- _What is needed_:
Collect every line in the records below that contains the word "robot".

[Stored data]

══════

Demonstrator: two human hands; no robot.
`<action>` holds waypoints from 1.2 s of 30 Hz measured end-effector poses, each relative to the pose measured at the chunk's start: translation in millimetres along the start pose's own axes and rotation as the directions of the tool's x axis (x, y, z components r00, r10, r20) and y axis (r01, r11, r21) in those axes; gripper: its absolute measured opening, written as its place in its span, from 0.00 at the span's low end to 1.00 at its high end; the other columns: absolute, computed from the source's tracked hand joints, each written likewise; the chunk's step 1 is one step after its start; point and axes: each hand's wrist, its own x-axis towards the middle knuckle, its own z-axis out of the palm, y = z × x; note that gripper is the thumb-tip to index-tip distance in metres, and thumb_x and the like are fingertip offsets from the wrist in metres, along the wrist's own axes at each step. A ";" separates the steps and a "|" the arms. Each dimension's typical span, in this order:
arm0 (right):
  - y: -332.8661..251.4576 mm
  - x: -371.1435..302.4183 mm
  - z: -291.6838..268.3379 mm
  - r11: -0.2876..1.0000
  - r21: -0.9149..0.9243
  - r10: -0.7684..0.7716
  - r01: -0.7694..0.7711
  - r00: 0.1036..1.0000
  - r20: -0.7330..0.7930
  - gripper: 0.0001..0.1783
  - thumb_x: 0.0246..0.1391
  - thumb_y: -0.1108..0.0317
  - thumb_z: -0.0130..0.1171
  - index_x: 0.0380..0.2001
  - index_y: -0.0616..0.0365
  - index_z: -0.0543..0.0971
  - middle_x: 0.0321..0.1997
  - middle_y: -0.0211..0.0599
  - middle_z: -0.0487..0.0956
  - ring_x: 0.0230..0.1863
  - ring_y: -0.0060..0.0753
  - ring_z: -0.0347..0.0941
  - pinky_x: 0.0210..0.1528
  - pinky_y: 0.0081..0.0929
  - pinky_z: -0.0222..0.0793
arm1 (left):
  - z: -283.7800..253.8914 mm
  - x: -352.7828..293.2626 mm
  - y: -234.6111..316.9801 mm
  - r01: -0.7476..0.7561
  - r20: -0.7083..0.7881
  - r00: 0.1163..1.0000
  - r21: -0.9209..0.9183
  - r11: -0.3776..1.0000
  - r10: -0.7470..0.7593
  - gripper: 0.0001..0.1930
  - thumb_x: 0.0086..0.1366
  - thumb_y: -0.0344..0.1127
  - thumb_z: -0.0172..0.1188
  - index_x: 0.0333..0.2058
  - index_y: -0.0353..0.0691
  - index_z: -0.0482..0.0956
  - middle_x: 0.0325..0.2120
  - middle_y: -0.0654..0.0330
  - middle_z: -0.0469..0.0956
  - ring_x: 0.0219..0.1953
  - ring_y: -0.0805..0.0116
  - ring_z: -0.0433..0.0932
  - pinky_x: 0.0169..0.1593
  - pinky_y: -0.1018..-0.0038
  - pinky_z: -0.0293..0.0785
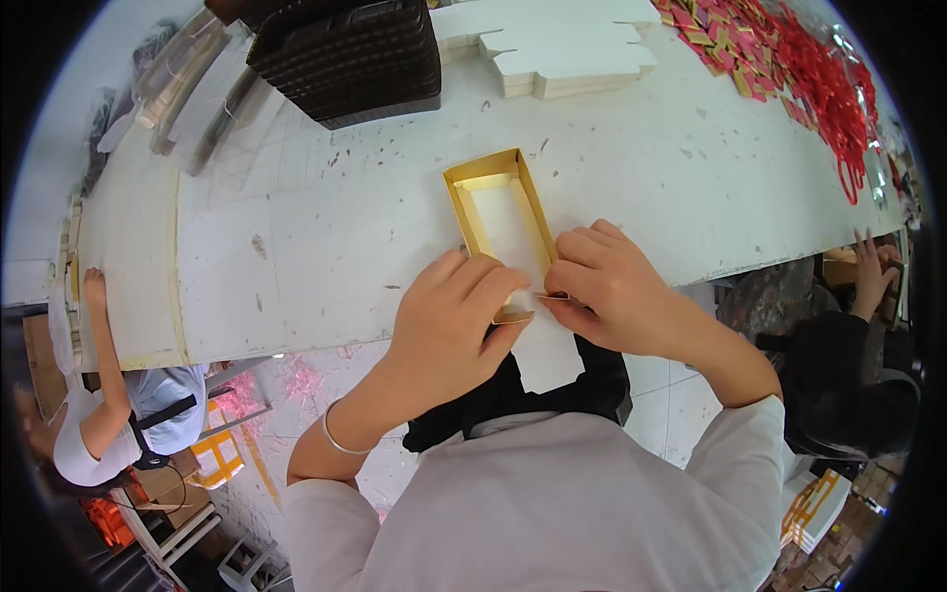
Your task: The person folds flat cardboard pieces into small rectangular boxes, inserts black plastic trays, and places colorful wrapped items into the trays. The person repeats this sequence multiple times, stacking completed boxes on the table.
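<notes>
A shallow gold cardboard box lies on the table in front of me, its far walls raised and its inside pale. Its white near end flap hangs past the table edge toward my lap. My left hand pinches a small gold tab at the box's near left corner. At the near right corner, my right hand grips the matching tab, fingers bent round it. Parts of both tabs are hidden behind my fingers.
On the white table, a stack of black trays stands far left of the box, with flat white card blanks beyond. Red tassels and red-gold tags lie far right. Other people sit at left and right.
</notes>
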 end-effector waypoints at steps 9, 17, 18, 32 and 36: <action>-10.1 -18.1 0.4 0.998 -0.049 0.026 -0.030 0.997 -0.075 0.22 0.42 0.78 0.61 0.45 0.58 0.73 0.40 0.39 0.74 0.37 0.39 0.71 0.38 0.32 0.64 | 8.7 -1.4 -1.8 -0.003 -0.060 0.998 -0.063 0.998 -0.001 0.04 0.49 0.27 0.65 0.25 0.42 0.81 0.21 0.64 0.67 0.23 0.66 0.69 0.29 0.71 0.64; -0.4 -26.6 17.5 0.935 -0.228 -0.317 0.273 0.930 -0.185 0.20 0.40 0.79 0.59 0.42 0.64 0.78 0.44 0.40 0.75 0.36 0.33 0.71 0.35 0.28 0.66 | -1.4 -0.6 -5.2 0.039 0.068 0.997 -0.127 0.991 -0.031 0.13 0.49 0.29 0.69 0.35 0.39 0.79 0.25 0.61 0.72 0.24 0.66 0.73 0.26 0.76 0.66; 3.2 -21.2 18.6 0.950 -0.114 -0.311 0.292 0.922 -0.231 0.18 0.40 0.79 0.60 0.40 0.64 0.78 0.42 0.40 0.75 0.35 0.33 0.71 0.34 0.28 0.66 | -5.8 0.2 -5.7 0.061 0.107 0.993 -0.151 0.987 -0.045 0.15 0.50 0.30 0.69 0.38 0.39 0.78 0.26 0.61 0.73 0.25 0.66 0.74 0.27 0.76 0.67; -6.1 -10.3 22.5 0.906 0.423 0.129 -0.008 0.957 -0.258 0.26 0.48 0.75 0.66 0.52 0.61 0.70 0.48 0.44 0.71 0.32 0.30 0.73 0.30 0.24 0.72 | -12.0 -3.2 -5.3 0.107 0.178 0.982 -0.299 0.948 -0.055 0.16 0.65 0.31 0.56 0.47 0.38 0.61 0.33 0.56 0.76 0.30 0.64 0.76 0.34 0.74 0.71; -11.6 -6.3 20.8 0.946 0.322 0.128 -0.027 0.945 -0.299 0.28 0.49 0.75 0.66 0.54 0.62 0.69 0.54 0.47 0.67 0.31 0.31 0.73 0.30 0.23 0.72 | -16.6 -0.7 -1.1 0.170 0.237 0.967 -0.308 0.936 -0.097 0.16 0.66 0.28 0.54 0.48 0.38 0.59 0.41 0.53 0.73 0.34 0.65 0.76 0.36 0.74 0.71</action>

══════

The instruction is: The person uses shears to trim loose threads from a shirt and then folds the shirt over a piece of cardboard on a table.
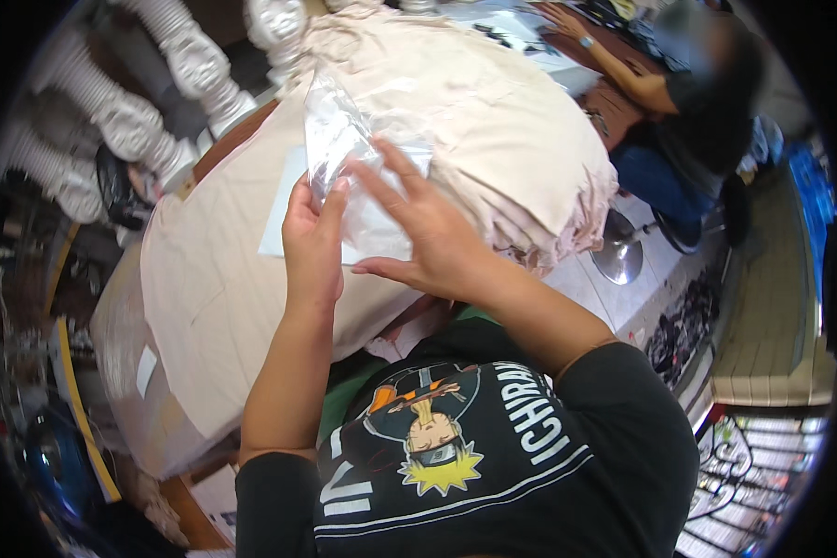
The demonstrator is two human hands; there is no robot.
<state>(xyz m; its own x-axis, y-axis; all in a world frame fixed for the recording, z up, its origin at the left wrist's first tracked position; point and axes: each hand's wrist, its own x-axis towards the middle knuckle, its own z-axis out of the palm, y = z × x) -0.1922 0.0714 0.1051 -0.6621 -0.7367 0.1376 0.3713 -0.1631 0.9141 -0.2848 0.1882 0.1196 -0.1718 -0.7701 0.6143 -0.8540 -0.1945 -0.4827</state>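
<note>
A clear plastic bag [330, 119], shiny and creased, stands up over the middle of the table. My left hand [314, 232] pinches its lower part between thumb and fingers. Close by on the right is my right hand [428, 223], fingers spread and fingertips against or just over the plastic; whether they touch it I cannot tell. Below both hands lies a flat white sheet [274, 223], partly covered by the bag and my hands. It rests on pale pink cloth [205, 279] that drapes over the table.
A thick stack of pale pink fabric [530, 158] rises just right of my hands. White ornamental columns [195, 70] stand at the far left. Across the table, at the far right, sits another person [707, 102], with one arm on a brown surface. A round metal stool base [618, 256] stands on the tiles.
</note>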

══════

- _Response area_:
Demonstrator: two human hands; no robot.
The demonstrator is two human hands; there is no robot.

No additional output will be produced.